What effect does mitogen signalling have on CKIs and how is it achieved
Control the cell cycle clock by regulating the function of CKIs. Mitogen (Growth factor) binding of receptors induces PI3K activity - then AKT/PKB which inhibit the expression of CKIs P21 clip1 and P27 kip1
What does the misregulation of CKIs have in common with clinical consequences of cancer
If CKIs are misregulated and found in the cytoplasm of cancerous tumours then the outcome of the patients is worse, reducing survival.
What is the restriction point?
Found in late G1 - the restriction point is where cells either commit to DNA replication or death. Growth factors are responsible for cells getting past this point.
What is the restriction point controlled by?
The pRb tumour suppressor
What keeps S phase genes off in G1
E2F - a TF is unable to function because it is bound to Rb. Rb also ensures the presence of histone deacetylase in that region which ensures DNA can't form compacted chromatin.
What role does cyclin D have in the restriction point and what is the effect of mitogens on this role
Mitogens upregulate the expression of Cyclin D. Cyclin D Cdk4/6 complexes are able to phosphorylate Rb to its hypophosphorylated state, which is a pre-requisite to the R point transition.

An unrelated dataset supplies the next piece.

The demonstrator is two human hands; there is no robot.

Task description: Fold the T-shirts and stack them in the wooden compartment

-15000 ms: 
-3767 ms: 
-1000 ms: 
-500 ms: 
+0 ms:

Hypophosphorylated Rb is not as good at sitting at the E2F binding site so S phase gene transcription can occur.
One of the genes transcribed is Cyclin E - Cyclin E Cdk2 complexes are capable of hyperphosphorylating Rb making it completely inactive. S phase proteins are transcribed.
What can be said of receptors that activate cell proliferation
All operate through the induction of Cyclin D synthesis and stability
Is Rb function lost in only few cancers?
No, peturbed in most, if not all cancers.
What Cdk4/6 inhibtor is used for the treatment of breast cancer
The CDK4/6 inhibitor palbociclib combined with aromatase inhibitors for the treatment of estrogen receptor-positive breast cancers. Multiple studies have demonstrated that the CDK-RB-E2F pathway is critical for the control of cell proliferation.